The setting for the reading of the proclamation was a dropped gallery whose
hall held paintings by prominent Jewish artists. Many of them depicted the
sufferings and joys of the people of the Diaspora, the dispersal of the Jews.
The thirteen Ministers of the Government Council sat at a long dais beneath
the photograph of Theodor Herzl, who in 1897 envisaged a Jewish state. Vertical
pale blue and white flags of the state hung to both sides. To the left of the
ministers and below them sat other members of the national administration. There
are thirty-seven in all, but some were unable to get here from Jerusalem.
At 4 P.M. sharp the assemblage rose and sang the Hatikvah, the national
anthem. The participants seemed to sing with unusual gusto and inspiration. The
voices had hardly subsided when the "squat, white-haired chairman, Mr. Ben-Gurion,
started to read the proclamation, which in a few hours was to transform most of
those present from persons without a country to proud nationals. When he
pronounced the words, "We hereby proclaim the establishment of the Jewish
state in Palestine, to be called Israel," there was thunderous applause and
not a few damp eyes.
After the proclamation had been read and the end of the White Paper and of
its land laws pronounced, Mr. Ben-Gurion signed the document and was followed by
all the other members of the administration, some by proxy. The last to sign was
Moshe Shertok, the new Foreign Minister and the Jewish Agency's delegate to the
United Nations. He was roundly applauded and almost mobbed by photographers.

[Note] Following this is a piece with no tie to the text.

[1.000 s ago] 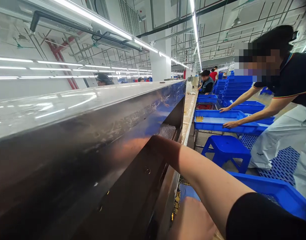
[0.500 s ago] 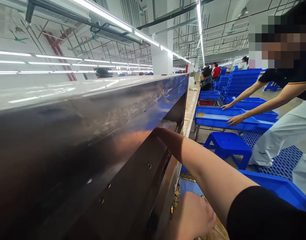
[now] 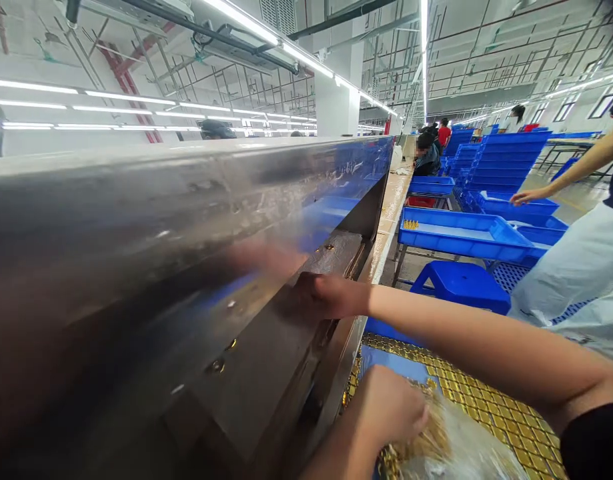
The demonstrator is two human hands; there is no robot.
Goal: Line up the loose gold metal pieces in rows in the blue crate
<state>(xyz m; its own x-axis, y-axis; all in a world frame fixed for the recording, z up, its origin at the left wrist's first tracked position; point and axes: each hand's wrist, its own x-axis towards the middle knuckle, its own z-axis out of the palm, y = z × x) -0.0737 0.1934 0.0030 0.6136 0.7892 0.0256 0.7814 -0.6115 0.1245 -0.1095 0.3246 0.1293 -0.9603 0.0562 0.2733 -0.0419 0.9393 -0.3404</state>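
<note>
My right hand (image 3: 320, 295) reaches in under the metal hood, over a dark flat surface (image 3: 271, 353) inside; it is blurred and shaded, and its fingers are too unclear to tell what they hold. Small gold rings (image 3: 217, 365) lie on that surface. My left hand (image 3: 399, 403) is closed, with its fingers curled at a clear plastic bag (image 3: 456, 440) below the opening; whether it grips the bag is hidden. Beneath the bag spreads a layer of gold-coloured pieces (image 3: 496, 397), with a pale blue sheet (image 3: 399, 363) beside them.
The shiny metal hood (image 3: 186, 207) fills the left side. On the right are a blue tray (image 3: 451, 240) on a stand, a blue stool (image 3: 461, 283) and stacked blue trays (image 3: 509, 160). A person in white trousers (image 3: 576, 293) stands at the far right.
My right hand has drawn back toward the opening's edge and now shows. More gold pieces and the plastic bag have come into view. The person at the right has moved away from the blue tray.
</note>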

The ceremony ended with everyone standing silently while the orchestral
strains of the Hatikvah filled the room. Outside, the fever of nationalism was
spreading with fond embraces, warm handshakes and kisses. Street vendors were
selling flags, crowds gathered to read posted bulletins, and newspapers were
being sold everywhere.
As the sabbath had started, there was not the degree of public rejoicing that
there would have been any other day.
The proclamation was to have been read at 11 P.M. but was advanced to 4
because of the sabbath. Mr. Shertok explained that the proclamation had to be
made yesterday because the mandate was to end at midnight and the Zionists did
not want a split second to intervene between that time and the formal
establishment of the state.
In the preamble to the declaration of independence the history of the Jewish
people was traced briefly from its birth in the Land of Israel to this day. The
preamble touched on the more modern highlights, including Herzl's vision of a
state, acknowledgment of the Balfour Declaration in 1917, and its reaffirmation
by the League of Nations mandate and by the United Nations General Assembly
resolution of Nov. 29, 1947.
It asserted that this recognition by the United Nations of the right of the
Jewish people to establish an independent state could not be revoked and added
that it was the "self-evident right of the Jewish people to be a nation, as
all other nations, in its own sovereign state."

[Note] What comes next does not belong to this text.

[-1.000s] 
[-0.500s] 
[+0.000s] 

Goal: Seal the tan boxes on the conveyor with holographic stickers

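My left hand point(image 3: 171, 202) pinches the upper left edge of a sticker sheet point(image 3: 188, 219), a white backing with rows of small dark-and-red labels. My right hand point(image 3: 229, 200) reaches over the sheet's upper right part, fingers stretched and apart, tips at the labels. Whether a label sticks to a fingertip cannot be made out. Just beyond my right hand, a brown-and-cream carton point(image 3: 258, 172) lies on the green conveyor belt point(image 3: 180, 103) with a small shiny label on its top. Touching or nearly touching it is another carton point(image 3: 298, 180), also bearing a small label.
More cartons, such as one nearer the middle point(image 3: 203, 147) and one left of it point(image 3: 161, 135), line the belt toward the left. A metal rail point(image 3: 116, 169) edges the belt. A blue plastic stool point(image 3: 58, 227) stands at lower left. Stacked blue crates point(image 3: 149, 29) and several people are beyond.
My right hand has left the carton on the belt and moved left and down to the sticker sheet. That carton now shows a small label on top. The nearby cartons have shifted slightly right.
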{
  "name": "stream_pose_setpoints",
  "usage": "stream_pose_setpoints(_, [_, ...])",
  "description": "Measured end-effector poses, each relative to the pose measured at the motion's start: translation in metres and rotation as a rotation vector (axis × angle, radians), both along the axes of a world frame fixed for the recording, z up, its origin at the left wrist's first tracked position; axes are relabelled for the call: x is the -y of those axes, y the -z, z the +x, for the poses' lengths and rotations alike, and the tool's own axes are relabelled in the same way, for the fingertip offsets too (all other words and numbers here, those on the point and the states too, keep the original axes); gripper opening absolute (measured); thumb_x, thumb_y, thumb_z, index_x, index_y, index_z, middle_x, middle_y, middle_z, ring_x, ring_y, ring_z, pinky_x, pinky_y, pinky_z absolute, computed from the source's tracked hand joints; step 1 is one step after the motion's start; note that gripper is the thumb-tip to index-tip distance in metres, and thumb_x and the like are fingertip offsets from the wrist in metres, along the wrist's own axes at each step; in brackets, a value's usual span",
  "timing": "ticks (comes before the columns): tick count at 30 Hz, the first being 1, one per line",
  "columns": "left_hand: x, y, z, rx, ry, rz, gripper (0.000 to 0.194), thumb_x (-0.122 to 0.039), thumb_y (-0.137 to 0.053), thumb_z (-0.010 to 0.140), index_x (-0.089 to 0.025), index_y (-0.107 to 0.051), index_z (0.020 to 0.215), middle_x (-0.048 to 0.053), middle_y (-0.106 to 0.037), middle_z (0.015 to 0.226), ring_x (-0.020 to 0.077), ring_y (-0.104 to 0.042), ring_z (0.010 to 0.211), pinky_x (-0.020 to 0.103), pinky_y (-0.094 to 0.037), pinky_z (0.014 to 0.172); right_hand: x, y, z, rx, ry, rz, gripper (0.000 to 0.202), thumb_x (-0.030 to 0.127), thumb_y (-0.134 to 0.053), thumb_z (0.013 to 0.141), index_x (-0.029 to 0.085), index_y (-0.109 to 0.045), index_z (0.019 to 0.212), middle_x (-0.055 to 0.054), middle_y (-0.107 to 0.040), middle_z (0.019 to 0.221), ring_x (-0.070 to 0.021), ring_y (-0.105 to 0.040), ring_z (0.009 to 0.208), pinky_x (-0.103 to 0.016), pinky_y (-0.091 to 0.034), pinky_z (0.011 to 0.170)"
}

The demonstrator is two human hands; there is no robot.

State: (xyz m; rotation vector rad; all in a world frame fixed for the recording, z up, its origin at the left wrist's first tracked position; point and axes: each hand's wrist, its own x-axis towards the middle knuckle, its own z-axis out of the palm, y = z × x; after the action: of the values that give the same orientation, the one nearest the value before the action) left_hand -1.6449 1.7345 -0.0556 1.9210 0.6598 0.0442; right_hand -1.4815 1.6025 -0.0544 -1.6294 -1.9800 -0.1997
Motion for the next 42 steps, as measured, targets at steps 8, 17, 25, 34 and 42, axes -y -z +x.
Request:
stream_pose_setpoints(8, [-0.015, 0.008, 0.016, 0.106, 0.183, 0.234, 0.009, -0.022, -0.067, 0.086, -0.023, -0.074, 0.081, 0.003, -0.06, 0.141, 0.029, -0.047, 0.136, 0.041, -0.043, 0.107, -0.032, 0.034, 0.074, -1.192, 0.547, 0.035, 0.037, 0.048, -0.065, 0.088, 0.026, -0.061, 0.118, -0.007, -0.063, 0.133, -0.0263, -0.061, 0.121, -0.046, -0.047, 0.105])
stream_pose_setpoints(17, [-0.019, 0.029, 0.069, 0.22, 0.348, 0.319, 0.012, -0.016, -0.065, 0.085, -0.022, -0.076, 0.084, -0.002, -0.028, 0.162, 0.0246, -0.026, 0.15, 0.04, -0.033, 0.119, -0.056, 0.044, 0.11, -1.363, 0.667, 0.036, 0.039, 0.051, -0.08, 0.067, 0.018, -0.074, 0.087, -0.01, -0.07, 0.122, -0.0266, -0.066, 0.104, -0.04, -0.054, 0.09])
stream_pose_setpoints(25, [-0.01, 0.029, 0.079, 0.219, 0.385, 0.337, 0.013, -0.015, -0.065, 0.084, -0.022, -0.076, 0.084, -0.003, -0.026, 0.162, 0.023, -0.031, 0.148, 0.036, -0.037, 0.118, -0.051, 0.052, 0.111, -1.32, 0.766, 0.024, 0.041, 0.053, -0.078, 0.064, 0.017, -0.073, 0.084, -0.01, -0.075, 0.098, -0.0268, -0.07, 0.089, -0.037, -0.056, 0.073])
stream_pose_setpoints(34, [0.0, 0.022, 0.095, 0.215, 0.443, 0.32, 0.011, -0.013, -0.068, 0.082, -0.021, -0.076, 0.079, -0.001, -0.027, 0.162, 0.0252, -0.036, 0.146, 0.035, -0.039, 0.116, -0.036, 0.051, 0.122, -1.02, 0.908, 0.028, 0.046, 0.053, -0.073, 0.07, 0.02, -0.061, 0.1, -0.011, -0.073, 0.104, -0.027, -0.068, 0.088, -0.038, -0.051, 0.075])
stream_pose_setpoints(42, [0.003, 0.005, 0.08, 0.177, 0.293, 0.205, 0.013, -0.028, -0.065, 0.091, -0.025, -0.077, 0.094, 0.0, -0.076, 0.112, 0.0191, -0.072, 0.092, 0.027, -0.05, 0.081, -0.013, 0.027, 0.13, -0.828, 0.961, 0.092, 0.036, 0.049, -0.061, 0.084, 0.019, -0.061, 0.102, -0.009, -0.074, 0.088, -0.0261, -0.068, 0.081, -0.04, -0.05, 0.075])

The proclamation stated that as of midnight the National Council would act as
a Provisional State Council and that its executive organ, the National
Administration, would constitute a provisional government until elected bodies
could be set up before Oct. 1.
Israel, the proclamation went on, will be open to immigration by Jews from
all countries "of their dispersion." She will develop the country for
the benefit of all its inhabitants, it added, and will be based on precepts of
liberty, justice and peace taught by the Hebrew prophets.

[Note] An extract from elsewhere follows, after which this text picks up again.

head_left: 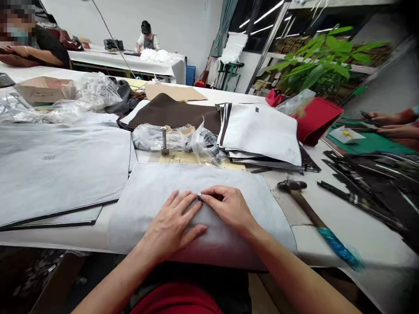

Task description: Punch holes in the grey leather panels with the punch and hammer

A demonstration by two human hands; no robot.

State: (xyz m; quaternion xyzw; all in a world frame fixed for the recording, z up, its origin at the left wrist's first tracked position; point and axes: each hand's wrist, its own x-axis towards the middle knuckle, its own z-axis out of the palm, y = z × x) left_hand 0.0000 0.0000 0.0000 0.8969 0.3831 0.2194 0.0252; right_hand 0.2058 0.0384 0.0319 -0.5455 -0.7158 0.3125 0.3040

The new state, according to the proclamation, will uphold the "social
and political equality of all its citizens without distinction of race, creed or
sex" and will guarantee full freedom of conscience, worship, education and
culture."
The statement pledged safeguarding of the sanctity and inviolability of
shrines and holy places of all religions. It also contained a promise to uphold
the principle of the United Nations.
There was great cheering and drinking of toasts in this blackened city when word was received that the United States had recognized the provincial Government. The effect on the people, especially those drinking late in Tel Aviv's coffee houses, was electric. They even ran into the blackness of the streets shouting, cheering and toasting the United States.